(Task requirements) Exactly as written, please repeat the data that follows, but not the pictures.
···
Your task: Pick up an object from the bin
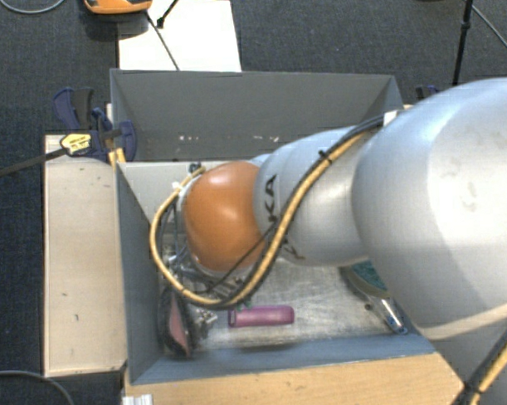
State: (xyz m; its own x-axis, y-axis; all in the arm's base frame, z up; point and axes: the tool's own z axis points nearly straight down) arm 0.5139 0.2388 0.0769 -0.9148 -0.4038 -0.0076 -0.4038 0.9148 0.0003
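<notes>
Hanging low at 8 o'clock in the bin [259, 114], the pincer [195, 314] sits beside a dark pinkish thing [173, 326] and a mauve stick [262, 316]; whether it is spread or pinching I cannot tell, so nothing seems lifted yet.

Partly hidden black lettering [271, 194], "KA" legible, on the silver arm [403, 192] beside its orange cover [221, 211].

Arm [403, 209] hides most of bin [250, 106] floor; teal-handled tool [371, 278] half under it; dark pink thing [175, 325] indistinct.
</notes>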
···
(Result for this exercise)
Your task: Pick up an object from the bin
State: (xyz m; its own x-axis, y-axis; all in the arm's base frame, z up; point and axes: the tool's own z axis points nearly straight down) arm 0.5139 0.2388 0.0769 -0.9148 -0.4038 -0.0076 -0.4038 0.9148 0.0003
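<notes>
Hanging low at 8 o'clock in the bin [259, 114], the pincer [195, 314] sits beside a dark pinkish thing [173, 326] and a mauve stick [262, 316]; whether it is spread or pinching I cannot tell, so nothing seems lifted yet.

Partly hidden black lettering [271, 194], "KA" legible, on the silver arm [403, 192] beside its orange cover [221, 211].

Arm [403, 209] hides most of bin [250, 106] floor; teal-handled tool [371, 278] half under it; dark pink thing [175, 325] indistinct.
</notes>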

The response to this exercise is now complete.